On Tuesday, Bolton and museum director Max Hollein told a press gathering at the museum that each of the eight directors would create their own "fictional cinematic vignettes, or 'freeze frames,'" within specific American Wing period rooms. The exhibit would focus, they said, on key individuals shaping American fashion through history, most of them women, and many of them overlooked by history — not just designers but tailors and dressmakers, for example.
Bolton said Scorsese would show his work in a 20th- century living room designed by Frank Lloyd Wright, and King in a 19th-century parlor from Richmond, Virginia.
De Wilde will show hers in the Baltimore and Benkard Rooms; Zhao in a Shaker Retiring Room from the 1830s; Bravo in the Rococo Revival Parlor and Gothic Revival Library; Coppola in the McKim, Mead and White Stair Hall and Worsham-Rockefeller Dressing Room; Dash in the Greek Revival Parlor and Renaissance Revival Room; and Ford in the gallery showcasing John Vanderlyn's panoramic 1819 mural of Versailles.
Bolton also explained that six "case studies" will appear in the galleries, offering an in-depth look — "almost forensic analyses," he said — at historical garments important to the history of fashion. Examples, he said, would include outfits believed worn by Abraham Lincoln and George Washington.

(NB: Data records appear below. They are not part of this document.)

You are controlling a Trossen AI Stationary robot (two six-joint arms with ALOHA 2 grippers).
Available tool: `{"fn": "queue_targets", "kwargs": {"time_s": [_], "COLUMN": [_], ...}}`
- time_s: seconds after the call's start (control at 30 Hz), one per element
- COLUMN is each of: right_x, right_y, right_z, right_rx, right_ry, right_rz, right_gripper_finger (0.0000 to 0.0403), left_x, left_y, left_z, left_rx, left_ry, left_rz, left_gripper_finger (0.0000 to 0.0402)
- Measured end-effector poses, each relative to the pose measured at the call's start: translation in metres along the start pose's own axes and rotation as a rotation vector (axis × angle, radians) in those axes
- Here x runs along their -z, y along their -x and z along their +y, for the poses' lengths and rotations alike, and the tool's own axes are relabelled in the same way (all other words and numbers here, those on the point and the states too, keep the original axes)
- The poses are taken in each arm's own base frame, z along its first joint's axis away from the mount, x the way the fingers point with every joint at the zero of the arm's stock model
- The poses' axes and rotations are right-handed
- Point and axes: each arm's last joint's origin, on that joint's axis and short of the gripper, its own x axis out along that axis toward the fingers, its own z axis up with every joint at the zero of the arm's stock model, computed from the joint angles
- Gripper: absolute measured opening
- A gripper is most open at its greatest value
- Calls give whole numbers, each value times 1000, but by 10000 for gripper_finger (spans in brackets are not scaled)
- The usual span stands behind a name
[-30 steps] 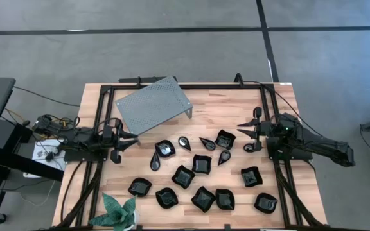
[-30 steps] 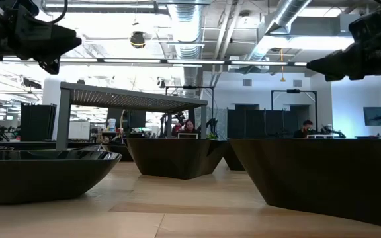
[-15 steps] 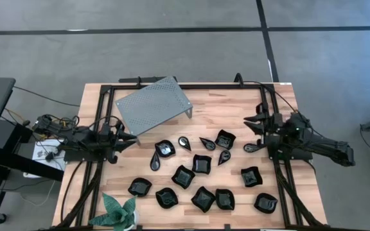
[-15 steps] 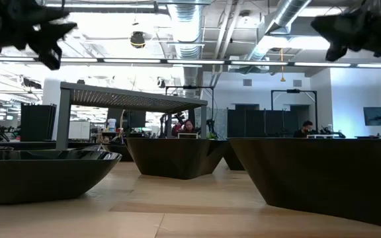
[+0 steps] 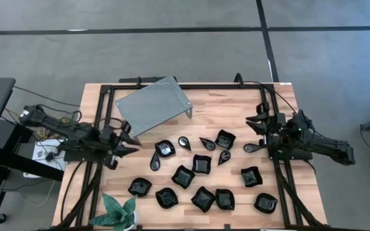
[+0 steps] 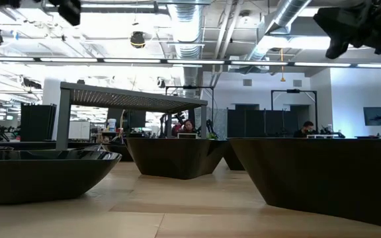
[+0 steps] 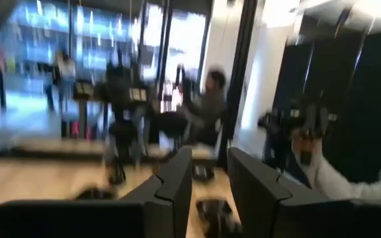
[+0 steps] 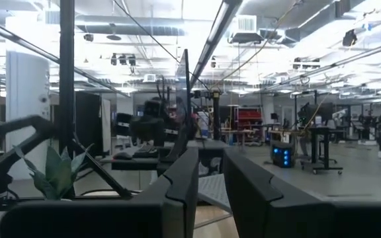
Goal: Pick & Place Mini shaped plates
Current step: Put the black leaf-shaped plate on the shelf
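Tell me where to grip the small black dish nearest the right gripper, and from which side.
Take that dish by its raised rim, coming straight down from above with one finger inside the hollow and one outside. It lies flat and shallow on the table, so there is no side wall to pinch. The edge facing the right gripper looks easiest, being apart from the other dishes.

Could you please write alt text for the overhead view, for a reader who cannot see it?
About sixteen mini shaped plates lie scattered on a wooden table, with none held. The left gripper and right gripper are both open at opposite sides. A grey perforated stand sits behind, a green plant at the front edge.
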Motion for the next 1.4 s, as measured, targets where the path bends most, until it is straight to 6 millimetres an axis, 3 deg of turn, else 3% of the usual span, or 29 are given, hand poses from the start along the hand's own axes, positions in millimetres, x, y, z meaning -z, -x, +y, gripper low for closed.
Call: {"fn": "queue_targets", "kwargs": {"time_s": [0.23, 0.4, 0.53, 0.9, 1.4], "right_x": [6, 6, 6, 5, 6], "right_y": [0, 0, 0, 0, 0], "right_z": [0, -1, 0, 0, -1], "right_rx": [5, 6, 6, 5, 6], "right_ry": [-19, -19, -19, -3, -5], "right_rz": [59, 62, 59, 60, 69], "right_gripper_finger": [67, 67, 67, 67, 67], "left_x": [-3, 32, 64, 110, 118], "left_y": [-44, -48, -42, -32, -30], "left_z": [-8, -15, -22, -40, -44], "left_rx": [-110, -198, -258, -362, -383], "left_ry": [207, 432, 460, 493, 469], "left_rz": [475, 831, 1037, 1242, 1257], "left_gripper_finger": [99, 99, 99, 99, 99]}}
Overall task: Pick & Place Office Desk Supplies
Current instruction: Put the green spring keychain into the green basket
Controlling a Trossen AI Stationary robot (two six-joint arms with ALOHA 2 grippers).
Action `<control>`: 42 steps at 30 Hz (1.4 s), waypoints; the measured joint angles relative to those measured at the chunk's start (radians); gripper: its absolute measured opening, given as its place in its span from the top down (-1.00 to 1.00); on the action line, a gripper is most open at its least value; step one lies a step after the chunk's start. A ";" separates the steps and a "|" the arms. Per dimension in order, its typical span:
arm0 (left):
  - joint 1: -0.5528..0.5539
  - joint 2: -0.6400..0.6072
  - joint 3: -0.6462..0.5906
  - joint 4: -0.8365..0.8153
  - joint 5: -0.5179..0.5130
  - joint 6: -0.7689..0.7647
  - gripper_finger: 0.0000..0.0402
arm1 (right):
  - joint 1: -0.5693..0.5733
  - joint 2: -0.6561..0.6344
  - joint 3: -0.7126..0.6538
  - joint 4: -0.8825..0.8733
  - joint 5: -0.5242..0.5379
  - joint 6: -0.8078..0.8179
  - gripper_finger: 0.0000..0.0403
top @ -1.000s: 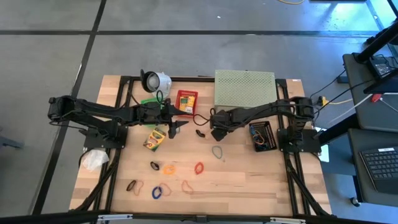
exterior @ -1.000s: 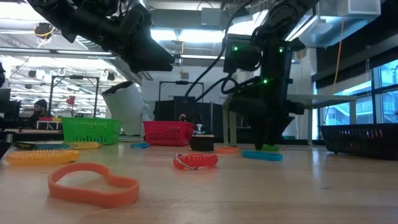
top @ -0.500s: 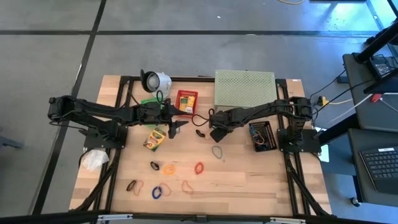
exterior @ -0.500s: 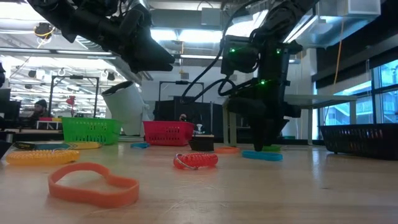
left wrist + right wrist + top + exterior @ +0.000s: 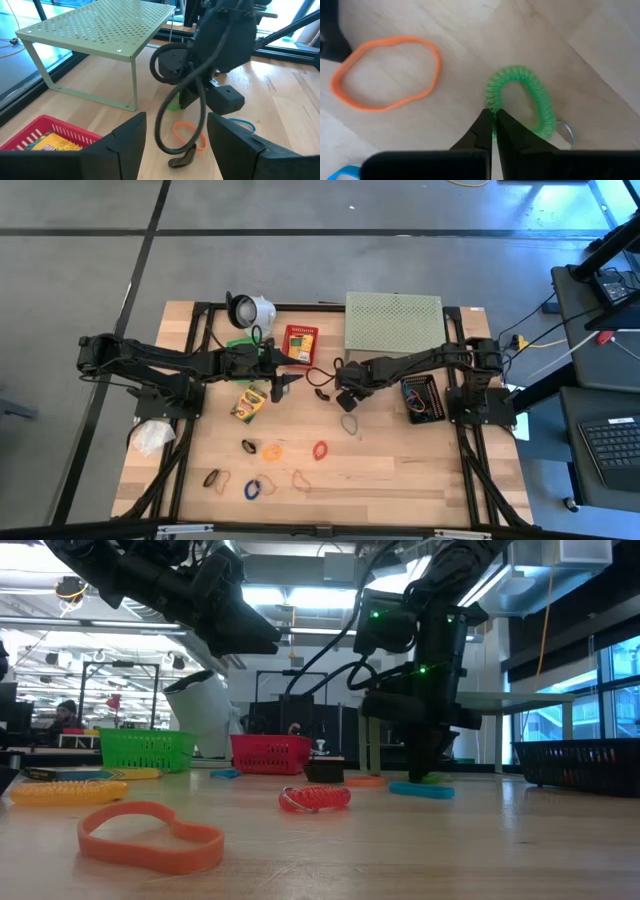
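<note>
Right gripper (image 5: pixel 492 131) pinched shut on green coil loop (image 5: pixel 520 100), catching only its edge. Could slip free on lifting, given so thin a bite.

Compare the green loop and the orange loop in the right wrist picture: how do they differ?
The green loop is a ribbed coil with a small metal ring at one end; the orange loop is a smooth flat band. The right hand is shut on the green loop's edge; the orange loop lies apart, untouched. The orange loop spreads wider. Both lie on the wooden table.
</note>
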 joint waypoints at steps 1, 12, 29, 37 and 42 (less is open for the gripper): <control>0.000 0.000 0.000 0.000 0.000 0.000 -0.01 | 0.004 -0.005 -0.001 0.005 -0.001 0.003 0.97; -0.004 0.000 0.000 0.013 0.056 0.041 -0.01 | 0.080 -0.130 -0.005 0.039 -0.023 0.053 0.98; -0.234 0.009 0.000 0.138 -0.019 0.443 -0.01 | 0.189 -0.394 -0.001 0.439 -0.130 -0.041 0.99; -0.310 0.015 0.000 0.157 0.067 0.398 -0.01 | 0.214 -0.392 -0.001 0.614 -0.189 -0.073 0.99; -0.322 0.015 0.000 0.226 0.041 0.365 -0.07 | 0.229 -0.383 0.000 0.669 -0.209 -0.080 0.99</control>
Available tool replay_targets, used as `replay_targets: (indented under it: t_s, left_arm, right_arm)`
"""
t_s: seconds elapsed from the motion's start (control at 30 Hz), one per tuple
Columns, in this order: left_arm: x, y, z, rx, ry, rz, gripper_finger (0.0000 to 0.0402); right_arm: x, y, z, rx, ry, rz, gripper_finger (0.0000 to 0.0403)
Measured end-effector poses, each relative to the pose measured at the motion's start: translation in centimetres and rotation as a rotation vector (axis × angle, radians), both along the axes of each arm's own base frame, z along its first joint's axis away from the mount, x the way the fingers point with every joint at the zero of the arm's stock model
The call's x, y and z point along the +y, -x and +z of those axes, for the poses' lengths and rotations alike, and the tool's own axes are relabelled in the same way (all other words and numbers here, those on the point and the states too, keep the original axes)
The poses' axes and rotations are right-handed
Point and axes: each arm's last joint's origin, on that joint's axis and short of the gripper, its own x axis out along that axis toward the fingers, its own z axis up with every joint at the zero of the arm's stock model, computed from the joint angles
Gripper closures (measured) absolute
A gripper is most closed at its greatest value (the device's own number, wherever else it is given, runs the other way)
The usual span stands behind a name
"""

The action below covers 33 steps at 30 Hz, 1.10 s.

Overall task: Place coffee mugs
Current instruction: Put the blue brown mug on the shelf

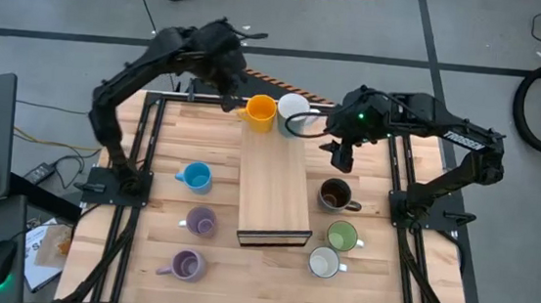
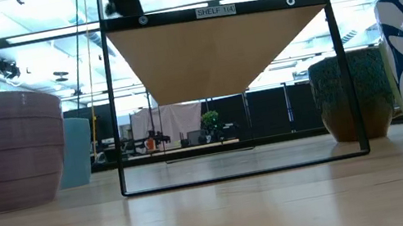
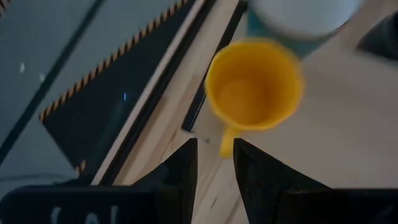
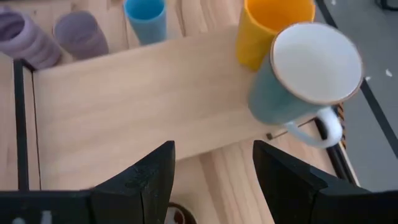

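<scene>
An orange mug [image 1: 259, 111] and a white-rimmed mug with a pale teal wall [image 1: 294, 108] stand upright side by side on the far end of the long wooden board [image 1: 275, 191]. My left gripper [image 1: 232, 99] is open just left of the orange mug, with the mug's handle [image 3: 227, 142] at the gap between its fingertips [image 3: 214, 155]. My right gripper [image 1: 341, 156] is open and empty, right of the board. In the right wrist view [image 4: 214, 171] it is near the white mug [image 4: 311, 71]. My left gripper's fingertips [image 3: 244, 155] stand on either side of the free end of the orange mug's handle [image 3: 227, 142]. They come from the table's left. I cannot tell whether they touch it. The mug stands upright on the board.
A light blue mug [image 1: 195, 175] and two lavender mugs [image 1: 201, 222] [image 1: 187, 264] stand left of the board. A dark brown mug [image 1: 335, 192], a light green mug [image 1: 342, 237] and a white mug [image 1: 324, 263] stand right of it. The board is the top of a black-framed shelf [image 2: 241, 172].
</scene>
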Motion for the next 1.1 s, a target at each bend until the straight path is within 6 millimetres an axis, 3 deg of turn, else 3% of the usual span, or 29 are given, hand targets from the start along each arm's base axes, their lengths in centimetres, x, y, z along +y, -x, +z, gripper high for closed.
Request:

The celebrity co-chairs of the May gala have yet to be announced. In September, they were actor TimothƩe Chalamet, musician Billie Eilish, poet Amanda Gorman and tennis star Naomi Osaka.
The Met Gala is a huge money-maker for the museum, and provides the Costume Institute with its main source of funding. "In America: An Anthology of Fashion" opens to the public May 7, five days after the May 2 gala, and runs until September 5, along with Part One.